Exercise goal
Every line of the records that contains the string "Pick" counts once; give the total and nothing else.

Start of Block

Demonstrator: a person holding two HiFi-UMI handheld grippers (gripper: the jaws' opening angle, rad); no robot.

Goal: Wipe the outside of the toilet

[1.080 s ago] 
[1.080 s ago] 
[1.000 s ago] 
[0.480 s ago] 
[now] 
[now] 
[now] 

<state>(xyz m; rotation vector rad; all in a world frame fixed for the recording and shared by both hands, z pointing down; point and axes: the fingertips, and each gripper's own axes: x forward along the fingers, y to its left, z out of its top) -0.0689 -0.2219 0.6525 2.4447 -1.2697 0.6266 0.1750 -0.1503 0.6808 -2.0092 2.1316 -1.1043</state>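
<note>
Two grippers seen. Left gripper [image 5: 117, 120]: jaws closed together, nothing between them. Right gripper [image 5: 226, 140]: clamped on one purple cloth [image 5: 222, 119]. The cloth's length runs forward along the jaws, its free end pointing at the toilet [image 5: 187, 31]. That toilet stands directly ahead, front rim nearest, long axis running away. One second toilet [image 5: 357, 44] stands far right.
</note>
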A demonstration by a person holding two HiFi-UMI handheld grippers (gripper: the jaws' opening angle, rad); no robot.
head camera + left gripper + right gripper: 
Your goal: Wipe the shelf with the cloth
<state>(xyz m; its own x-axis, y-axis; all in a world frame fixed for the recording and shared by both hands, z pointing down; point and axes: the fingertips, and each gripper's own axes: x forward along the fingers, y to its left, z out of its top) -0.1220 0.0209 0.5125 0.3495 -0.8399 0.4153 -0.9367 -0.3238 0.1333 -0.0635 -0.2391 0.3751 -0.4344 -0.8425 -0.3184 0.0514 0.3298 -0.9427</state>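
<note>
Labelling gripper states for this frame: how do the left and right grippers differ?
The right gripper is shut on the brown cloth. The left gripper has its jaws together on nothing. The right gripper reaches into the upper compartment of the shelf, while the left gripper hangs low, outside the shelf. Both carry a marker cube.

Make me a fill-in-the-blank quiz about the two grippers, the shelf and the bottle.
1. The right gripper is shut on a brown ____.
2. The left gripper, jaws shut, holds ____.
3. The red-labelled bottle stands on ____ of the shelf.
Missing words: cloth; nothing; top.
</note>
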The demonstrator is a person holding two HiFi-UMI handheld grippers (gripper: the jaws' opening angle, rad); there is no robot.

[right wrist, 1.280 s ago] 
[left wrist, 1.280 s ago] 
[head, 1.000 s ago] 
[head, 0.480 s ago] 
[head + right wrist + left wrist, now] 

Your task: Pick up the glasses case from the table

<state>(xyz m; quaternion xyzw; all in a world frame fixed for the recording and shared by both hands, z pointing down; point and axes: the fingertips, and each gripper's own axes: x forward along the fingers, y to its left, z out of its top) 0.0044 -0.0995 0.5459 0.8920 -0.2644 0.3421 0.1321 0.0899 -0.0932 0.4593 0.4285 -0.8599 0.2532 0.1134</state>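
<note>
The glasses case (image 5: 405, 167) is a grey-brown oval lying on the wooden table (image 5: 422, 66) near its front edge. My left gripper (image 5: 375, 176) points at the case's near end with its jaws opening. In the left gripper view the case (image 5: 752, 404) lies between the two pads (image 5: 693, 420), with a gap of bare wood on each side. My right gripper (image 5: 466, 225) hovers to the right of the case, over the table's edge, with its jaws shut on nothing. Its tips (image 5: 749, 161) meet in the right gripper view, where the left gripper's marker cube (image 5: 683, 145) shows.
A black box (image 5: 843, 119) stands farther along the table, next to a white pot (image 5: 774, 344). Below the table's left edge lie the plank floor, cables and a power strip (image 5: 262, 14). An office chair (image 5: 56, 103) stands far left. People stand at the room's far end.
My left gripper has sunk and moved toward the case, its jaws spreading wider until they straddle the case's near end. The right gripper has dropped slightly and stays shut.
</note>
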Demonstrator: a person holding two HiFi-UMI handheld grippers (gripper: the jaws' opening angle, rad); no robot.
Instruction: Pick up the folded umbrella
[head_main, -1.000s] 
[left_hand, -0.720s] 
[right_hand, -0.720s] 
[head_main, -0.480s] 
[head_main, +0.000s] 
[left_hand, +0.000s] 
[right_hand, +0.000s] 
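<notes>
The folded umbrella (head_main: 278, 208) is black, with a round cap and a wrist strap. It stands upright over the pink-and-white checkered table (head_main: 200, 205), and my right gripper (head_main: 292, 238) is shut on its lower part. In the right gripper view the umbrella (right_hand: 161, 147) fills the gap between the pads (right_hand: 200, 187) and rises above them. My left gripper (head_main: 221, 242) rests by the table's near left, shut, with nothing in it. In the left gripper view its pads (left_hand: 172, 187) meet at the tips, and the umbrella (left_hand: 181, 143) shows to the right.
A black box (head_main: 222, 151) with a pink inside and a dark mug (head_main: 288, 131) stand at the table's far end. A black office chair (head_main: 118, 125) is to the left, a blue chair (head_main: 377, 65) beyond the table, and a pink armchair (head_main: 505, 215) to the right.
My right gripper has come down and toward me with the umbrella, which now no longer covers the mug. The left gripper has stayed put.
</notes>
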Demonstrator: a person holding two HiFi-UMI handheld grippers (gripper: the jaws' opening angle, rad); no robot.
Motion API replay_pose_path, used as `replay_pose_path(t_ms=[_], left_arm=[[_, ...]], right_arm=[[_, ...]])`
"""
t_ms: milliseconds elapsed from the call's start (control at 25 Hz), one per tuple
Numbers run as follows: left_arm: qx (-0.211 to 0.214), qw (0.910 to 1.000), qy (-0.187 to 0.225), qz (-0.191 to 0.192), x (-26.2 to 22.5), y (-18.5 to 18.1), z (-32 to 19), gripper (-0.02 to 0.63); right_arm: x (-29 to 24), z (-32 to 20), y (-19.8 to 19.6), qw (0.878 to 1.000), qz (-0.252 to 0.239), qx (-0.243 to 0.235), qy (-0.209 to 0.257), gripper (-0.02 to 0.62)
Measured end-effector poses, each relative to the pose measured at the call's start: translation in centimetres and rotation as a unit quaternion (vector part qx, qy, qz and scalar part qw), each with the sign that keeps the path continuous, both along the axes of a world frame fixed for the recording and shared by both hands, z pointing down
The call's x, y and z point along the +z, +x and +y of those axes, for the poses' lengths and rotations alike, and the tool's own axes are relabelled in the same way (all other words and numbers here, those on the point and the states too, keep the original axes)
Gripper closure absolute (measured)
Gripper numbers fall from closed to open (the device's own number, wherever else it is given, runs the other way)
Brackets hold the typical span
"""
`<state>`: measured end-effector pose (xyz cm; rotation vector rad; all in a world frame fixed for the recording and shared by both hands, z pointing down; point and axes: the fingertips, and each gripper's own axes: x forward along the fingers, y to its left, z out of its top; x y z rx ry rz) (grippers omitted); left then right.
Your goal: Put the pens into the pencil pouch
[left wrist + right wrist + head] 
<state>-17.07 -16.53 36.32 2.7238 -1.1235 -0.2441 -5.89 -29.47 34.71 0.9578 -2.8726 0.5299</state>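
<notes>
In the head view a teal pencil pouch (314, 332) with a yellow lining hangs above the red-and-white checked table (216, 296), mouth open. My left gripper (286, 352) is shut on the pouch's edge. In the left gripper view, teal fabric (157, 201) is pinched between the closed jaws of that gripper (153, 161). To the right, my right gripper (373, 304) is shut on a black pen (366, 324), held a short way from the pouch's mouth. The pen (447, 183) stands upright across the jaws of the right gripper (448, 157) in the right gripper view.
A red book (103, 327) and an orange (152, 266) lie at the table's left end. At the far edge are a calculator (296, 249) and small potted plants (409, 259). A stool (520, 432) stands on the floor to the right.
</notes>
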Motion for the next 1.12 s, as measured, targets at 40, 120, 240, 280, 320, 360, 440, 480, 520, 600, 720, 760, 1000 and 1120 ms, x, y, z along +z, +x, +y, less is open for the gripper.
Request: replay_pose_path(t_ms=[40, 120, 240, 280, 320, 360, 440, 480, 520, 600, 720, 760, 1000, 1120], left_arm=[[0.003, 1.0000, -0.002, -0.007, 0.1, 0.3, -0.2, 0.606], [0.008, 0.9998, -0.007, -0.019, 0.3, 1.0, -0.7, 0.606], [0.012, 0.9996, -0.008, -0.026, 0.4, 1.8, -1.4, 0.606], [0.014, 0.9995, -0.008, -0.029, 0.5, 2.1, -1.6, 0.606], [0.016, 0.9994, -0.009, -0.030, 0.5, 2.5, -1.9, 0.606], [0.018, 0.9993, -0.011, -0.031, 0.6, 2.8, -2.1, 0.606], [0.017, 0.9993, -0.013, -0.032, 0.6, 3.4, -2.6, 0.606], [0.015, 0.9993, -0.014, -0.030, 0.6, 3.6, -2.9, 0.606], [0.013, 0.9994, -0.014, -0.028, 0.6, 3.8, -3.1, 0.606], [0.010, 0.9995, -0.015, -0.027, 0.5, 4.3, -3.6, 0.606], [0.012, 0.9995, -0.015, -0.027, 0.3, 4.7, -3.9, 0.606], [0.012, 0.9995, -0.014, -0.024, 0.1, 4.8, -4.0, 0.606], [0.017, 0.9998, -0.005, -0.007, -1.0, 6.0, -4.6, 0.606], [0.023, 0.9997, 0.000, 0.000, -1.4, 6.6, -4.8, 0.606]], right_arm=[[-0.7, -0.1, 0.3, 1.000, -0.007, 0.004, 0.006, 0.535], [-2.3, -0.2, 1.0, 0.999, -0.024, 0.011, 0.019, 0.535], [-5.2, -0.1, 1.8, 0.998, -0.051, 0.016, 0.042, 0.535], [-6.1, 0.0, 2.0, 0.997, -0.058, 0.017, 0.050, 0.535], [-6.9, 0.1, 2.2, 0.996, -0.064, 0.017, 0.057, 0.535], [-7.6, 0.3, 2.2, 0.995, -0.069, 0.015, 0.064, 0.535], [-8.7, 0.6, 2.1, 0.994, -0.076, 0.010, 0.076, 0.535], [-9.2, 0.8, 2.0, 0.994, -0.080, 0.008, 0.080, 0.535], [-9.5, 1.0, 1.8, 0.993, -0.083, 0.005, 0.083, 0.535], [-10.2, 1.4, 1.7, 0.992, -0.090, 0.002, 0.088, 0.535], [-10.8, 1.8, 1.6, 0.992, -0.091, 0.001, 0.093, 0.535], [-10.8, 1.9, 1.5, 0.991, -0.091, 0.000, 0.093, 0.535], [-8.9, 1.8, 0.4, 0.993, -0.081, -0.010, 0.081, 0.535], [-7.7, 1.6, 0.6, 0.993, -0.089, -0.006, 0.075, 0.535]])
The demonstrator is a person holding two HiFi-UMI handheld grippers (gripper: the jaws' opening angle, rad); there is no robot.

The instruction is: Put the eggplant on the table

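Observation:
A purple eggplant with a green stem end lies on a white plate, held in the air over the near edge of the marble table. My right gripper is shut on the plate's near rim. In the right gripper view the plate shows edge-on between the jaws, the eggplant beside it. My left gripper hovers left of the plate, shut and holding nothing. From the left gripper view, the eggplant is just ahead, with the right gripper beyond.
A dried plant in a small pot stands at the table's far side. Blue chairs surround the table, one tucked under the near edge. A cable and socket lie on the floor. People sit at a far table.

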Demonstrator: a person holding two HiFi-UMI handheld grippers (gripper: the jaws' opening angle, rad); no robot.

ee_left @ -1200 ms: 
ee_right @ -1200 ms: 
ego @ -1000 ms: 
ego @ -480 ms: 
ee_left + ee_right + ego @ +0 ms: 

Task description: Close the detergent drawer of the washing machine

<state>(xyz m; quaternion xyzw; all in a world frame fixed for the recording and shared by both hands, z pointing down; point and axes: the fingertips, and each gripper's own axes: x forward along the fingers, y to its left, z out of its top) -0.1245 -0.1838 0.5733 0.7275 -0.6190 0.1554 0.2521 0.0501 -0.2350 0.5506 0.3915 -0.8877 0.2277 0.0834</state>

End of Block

Answer to this exercise
2